Quando o consumidor prefere um shopping ao comércio tradicional, leva em conta justamente a segurança como uma das motivações desta preferência por um local fechado e teoricamente mais seguro. Independentemente da conclusão jurídica que venha ser adotada pelas autoridades e pelos tribunais, o advogado frisou que o episódio serve como importante reflexão sobre a segurança dos espaços destinados ao público.

“Em uma sociedade cada vez mais marcada pela preocupação com a criminalidade, a confiança depositada pelos consumidores em ambientes privados de grande circulação exige fornecedores constante atenção, investimento e aprimoramento dos mecanismos de proteção. Afinal, quando uma pessoa estaciona seu veículo em um estabelecimento comercial, espera não apenas encontrar uma vaga disponível, mas também retornar para casa com segurança”, finalizou.

PALAVRA DO SHOPPING – Através de sua Assessoria de Comunicação, o Partage Campos Shopping manifestou sua solidariedade à vítima e afirmou lamentar profundamente os fatos que estão sendo apurados pelas autoridades.

Também informa que “tem colaborado com as investigações, disponibilizando todas as informações e registros necessários para a adoção de medidas cabíveis”.

O Partage reforça ainda na nota que “a segurança de clientes, colaboradores e lojistas é uma prioridade permanente. O empreendimento mantém equipe especializada, monitoramento por câmeras, protocolos de prevenção e atuação alinhados às melhores práticas do setor que são continuamente avaliados e aprimorados com o objetivo de fortalecer ainda mais a proteção de todos os que frequentam o shopping”.

Por fim, para não prejudicar o andamento das investigações, a direção do shopping acrescenta que não irá comentar detalhes adicionais sobre o caso neste momento.   

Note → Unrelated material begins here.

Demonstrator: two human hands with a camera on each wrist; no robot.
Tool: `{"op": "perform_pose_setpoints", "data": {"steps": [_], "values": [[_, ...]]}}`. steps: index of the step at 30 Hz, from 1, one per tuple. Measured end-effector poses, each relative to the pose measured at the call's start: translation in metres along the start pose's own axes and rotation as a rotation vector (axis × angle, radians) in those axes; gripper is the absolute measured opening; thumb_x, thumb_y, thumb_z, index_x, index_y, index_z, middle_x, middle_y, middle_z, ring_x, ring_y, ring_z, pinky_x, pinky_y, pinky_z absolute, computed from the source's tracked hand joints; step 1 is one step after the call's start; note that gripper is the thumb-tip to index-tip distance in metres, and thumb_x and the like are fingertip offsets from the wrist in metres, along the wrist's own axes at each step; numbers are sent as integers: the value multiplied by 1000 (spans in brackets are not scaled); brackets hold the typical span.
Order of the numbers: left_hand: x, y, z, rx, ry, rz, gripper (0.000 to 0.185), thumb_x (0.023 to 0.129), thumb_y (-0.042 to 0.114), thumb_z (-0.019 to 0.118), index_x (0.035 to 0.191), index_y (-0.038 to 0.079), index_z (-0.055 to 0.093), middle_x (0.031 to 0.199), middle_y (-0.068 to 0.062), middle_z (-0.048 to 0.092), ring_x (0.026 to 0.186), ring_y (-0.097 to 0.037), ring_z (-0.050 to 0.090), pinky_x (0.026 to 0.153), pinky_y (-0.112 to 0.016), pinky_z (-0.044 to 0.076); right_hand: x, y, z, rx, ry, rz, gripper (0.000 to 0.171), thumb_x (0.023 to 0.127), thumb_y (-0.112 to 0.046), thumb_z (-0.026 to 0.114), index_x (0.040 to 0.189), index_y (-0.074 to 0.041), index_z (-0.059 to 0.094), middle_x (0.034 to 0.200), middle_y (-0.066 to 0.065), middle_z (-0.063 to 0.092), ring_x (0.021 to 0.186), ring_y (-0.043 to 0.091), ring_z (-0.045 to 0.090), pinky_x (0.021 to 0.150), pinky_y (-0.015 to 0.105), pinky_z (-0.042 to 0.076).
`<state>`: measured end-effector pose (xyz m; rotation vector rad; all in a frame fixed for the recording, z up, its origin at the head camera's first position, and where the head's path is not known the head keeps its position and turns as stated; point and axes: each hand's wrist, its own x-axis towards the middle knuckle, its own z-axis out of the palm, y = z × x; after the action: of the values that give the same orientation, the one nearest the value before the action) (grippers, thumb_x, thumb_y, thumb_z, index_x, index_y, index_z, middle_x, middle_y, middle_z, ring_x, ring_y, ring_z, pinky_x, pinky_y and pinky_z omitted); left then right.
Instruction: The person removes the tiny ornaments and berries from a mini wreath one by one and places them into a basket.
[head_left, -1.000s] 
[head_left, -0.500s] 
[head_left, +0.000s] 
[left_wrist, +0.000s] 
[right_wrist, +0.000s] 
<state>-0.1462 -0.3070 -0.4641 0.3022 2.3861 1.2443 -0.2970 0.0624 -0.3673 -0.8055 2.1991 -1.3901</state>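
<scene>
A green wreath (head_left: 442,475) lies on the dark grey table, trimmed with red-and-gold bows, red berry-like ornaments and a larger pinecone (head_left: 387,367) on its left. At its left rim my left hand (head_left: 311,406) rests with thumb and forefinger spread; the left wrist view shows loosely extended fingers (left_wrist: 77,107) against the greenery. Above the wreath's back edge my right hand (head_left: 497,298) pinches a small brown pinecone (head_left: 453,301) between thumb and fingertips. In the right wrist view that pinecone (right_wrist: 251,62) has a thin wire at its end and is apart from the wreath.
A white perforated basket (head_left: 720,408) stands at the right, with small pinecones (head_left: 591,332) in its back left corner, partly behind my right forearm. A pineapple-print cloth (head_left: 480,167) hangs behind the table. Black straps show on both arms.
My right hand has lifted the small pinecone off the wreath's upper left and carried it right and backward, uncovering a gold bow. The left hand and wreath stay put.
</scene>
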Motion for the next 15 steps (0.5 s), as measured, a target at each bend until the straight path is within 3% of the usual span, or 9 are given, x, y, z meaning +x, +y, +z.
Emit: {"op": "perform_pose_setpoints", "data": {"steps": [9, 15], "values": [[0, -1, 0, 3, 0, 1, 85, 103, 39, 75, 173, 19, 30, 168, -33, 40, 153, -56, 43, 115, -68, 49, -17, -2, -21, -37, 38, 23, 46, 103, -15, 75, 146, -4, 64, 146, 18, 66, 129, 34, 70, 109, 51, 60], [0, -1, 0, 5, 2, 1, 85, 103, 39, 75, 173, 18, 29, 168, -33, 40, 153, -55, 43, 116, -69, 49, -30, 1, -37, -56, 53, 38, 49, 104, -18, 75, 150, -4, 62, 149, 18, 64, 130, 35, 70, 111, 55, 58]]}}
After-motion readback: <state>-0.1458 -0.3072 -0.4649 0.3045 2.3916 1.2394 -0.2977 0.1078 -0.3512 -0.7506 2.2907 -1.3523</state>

O CASO – Segundo a Polícia, a enfermeira saiu do shopping por volta das 20h com seu cachorro e algumas bolsas. O bandido armado surgiu após a mulher entrar no carro. Ele a colocou no banco traseiro amarrada e assumiu o volante do carro modelo HB20 de cor preta. 

Depois de percorrer vários pontos de Campos, como os Parques Veneza e Aurora, a mulher de iniciais R.P.B., de 42 anos, foi obrigada a fazer várias transferências bancárias através de Pix, somando R$ 19 mil.

Em seguida, foi levada para a localidade de Guandu, perto de Travessão de Campos, onde foi deixada amarrada perto de uma linha férrea. O cachorro dela também foi deixado no local. Após cerca de três horas, populares a encontraram e acionaram a Polícia.

Além de fugir com o carro HB 20, o bandido ainda roubou um notebook, um aparelho celular e pertences pessoais da mulher.